Last weekend, my 27th birthday came and went. Yes, twenty-seven. I know that isn't very old, but at the same time, it is. I'm an adult. *gulp* Sure, I can maybe hang on to being "mid-twenties" one more year, but next year, it's late-twenties, with thirty fast approaching.
I remember when I was younger, hearing those "old folks" say that they didn't feel a day over 18. Now, I understand them. Clearly.
Sometimes, I am a little surprised when someone comes up and starts talking to me like an adult. I still gravitate towards the "kid's table" at holiday dinners, and I still don't recognize myself as one of the "grown ups" the kids are talking about. Those urges to play in the rain, jump on the bed, sing on the top of my lungs while I'm driving in the car with the windows down, add sugar to everything, and scare the crap out of an unsuspecting person---they are all still so vividly alive.
I don't feel a day over 18. My knees do, but I don't.

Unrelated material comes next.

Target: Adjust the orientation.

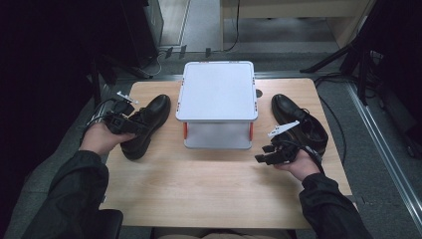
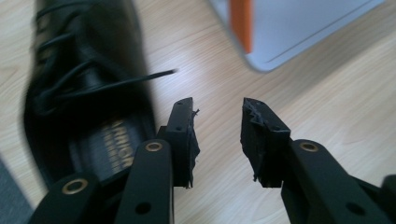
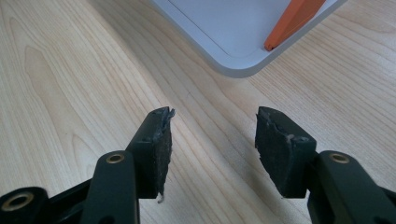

Now, don't misunderstand me. I love being a grown-up, and I would never, NEVER go back to being a teenager (oh, those awkward, hormonal years!). The last few years that have come and gone have been such a growing experience in my walk with Christ, and every year passing is a year closer to Him. (And, hopefully, always another year wiser.) I wouldn't change that for the world.
Just don't be surprised if you find me playing in a mud puddle every now and then.